## PROBLEM TO WORK ON
Find the number of lines containing the string "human" in the data. Answer with the number by itself.

--- PROVIDED RECORDS Enclosed Below ---

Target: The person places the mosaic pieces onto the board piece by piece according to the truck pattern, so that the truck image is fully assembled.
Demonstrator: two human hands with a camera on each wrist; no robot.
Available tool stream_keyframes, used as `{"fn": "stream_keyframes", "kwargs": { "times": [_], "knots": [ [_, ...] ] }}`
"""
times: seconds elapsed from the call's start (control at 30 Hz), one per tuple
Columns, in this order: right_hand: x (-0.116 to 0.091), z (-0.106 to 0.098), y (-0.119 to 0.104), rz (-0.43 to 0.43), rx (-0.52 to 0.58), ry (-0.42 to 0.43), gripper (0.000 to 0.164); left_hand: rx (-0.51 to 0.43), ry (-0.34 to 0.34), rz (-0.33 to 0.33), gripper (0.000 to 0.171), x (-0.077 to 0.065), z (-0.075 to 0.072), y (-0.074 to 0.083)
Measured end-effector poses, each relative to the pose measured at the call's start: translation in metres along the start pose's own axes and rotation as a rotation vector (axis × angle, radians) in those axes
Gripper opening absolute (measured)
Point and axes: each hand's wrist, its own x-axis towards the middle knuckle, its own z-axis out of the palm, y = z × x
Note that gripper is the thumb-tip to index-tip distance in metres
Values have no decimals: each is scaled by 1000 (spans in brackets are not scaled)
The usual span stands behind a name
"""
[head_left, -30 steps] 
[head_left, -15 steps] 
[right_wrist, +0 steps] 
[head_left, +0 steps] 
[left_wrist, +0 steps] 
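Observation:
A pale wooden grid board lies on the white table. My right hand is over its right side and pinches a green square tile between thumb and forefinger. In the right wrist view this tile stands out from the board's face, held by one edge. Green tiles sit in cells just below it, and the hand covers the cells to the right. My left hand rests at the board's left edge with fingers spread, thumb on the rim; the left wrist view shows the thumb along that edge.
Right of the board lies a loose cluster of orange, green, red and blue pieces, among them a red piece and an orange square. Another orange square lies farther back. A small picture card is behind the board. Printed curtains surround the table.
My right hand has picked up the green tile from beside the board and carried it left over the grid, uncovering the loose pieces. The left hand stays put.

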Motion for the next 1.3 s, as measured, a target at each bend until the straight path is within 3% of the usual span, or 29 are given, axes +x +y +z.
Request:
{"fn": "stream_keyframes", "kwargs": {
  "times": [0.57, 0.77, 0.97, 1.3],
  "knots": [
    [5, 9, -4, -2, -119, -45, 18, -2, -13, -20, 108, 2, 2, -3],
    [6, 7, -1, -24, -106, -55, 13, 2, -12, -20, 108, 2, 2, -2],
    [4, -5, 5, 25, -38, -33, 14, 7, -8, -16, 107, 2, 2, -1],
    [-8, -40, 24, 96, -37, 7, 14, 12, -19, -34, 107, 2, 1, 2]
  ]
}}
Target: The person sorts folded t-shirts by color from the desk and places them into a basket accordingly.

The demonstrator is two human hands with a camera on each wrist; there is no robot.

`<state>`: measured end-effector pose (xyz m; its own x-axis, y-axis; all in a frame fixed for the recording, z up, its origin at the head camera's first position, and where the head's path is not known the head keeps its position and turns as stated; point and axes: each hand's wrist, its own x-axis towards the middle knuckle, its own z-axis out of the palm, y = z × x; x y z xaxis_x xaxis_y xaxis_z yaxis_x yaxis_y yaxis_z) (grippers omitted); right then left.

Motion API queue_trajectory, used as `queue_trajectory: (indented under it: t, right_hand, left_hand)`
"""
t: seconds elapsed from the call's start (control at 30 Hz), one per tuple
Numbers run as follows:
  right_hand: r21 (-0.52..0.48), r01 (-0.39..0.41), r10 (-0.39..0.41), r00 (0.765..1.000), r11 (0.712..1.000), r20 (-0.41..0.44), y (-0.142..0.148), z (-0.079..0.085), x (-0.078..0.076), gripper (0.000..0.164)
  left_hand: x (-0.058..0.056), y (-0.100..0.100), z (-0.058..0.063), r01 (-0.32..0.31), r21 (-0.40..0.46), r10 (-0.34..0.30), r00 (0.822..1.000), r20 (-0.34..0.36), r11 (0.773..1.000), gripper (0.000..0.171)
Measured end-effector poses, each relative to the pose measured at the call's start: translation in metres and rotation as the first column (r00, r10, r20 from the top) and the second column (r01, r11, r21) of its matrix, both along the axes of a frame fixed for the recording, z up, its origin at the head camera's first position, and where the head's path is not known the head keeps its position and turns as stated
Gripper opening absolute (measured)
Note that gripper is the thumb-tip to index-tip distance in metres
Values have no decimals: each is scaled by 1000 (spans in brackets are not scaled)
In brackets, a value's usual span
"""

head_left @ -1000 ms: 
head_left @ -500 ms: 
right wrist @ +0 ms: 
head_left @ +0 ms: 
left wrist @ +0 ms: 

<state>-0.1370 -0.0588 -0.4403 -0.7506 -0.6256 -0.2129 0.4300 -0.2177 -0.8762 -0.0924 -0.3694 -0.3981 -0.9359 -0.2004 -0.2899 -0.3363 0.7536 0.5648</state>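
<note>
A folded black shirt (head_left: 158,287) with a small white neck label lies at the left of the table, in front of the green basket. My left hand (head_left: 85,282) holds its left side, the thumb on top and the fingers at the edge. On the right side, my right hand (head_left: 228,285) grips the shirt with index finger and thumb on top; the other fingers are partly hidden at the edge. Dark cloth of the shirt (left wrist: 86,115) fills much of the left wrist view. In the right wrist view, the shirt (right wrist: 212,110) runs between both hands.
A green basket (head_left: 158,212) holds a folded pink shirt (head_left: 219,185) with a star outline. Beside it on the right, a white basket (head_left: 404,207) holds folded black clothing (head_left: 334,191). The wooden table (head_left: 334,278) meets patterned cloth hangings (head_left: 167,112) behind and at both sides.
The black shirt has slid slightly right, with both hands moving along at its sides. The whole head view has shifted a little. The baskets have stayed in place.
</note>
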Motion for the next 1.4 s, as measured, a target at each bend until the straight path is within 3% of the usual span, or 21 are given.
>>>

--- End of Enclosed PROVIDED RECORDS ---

## WRITTEN RESPONSE
2